In Italia è in corso una vera e propria caccia all’uomo contro chi osa soltanto esporre qualche dubbio sul vaccino anti-Covid che, senza troppi test e senza troppi dati, stanno già inoculando al personale sanitario a partire dal cosiddetto Vax-Day europeo, scattato il 27 dicembre. E se in patria la retorica è quella di additare gli italiani come “complottisti”, “no-vax”, “creduloni” e “irresponsabili”, giunge ora dalla Francia un dato molto significativo: oltre un francese su due, il 56%, non intende farsi inoculare il vaccino, secondo un sondaggio BVA pubblicato oggi da Le Journal du Dimanche e condotto dall’11 al 14 dicembre.

Solo il 44% dei francesi, infatti, prevede di ricevere il vaccino e appena il 13% si dichiara “certo” di farlo. Sono tutti stupidi, irresponsabili e complottisti anche i francesi? O è lecito avere qualche dubbio se per primi i governi non operano in trasparenza? Questo dato, comunque, che fa della Francia uno dei paesi più riluttanti alla vaccinazione. Libano, Croazia e Serbia sono gli unici altri paesi dove i contrari superano i favorevoli al vaccino.
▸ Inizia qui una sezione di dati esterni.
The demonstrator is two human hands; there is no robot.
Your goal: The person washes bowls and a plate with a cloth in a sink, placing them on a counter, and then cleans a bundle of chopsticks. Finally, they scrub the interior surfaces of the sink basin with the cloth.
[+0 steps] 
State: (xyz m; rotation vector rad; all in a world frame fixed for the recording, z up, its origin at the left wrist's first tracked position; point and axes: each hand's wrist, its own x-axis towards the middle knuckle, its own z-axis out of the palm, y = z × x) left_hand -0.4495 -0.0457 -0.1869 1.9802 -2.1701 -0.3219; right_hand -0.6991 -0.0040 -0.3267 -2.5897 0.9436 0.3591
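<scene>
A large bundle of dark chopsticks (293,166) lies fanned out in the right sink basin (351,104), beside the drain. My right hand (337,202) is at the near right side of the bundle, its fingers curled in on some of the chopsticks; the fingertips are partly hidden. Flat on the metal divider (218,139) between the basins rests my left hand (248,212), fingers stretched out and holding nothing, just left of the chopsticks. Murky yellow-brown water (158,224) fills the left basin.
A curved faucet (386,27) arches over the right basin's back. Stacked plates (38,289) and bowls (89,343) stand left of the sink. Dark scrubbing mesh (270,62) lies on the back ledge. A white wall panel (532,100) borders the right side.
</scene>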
Restii a vaccinarsi sono soprattutto donne e giovani. Tra il 44% favorevole ad immunizzarsi il 55% sono uomini e il 45% donne. Appena il 28% degli under 35 intende vaccinarsi mentre la quota sale al 67% per le persone con oltre 65 anni. Più in generale gli analisti fotografano uno “scetticismo divenuto strutturale rispetto a tutte le decisioni che provengono dall’alto” anche alla luce del fatto che la gestione della pandemia da parte delle autorità è giudicata negativamente da un’ampia maggioranza della popolazione.

“Non è il dubbio che mi spaventa, che anzi può essere una spinta verso la conoscenza e il progresso, ma è il relativismo o meglio una sorta di oscurantismo”, ha affermato pochi giorni fa il presidente francese Emmanuel Macron commentando il clima di sfiducia verso le terapie contro la malattia…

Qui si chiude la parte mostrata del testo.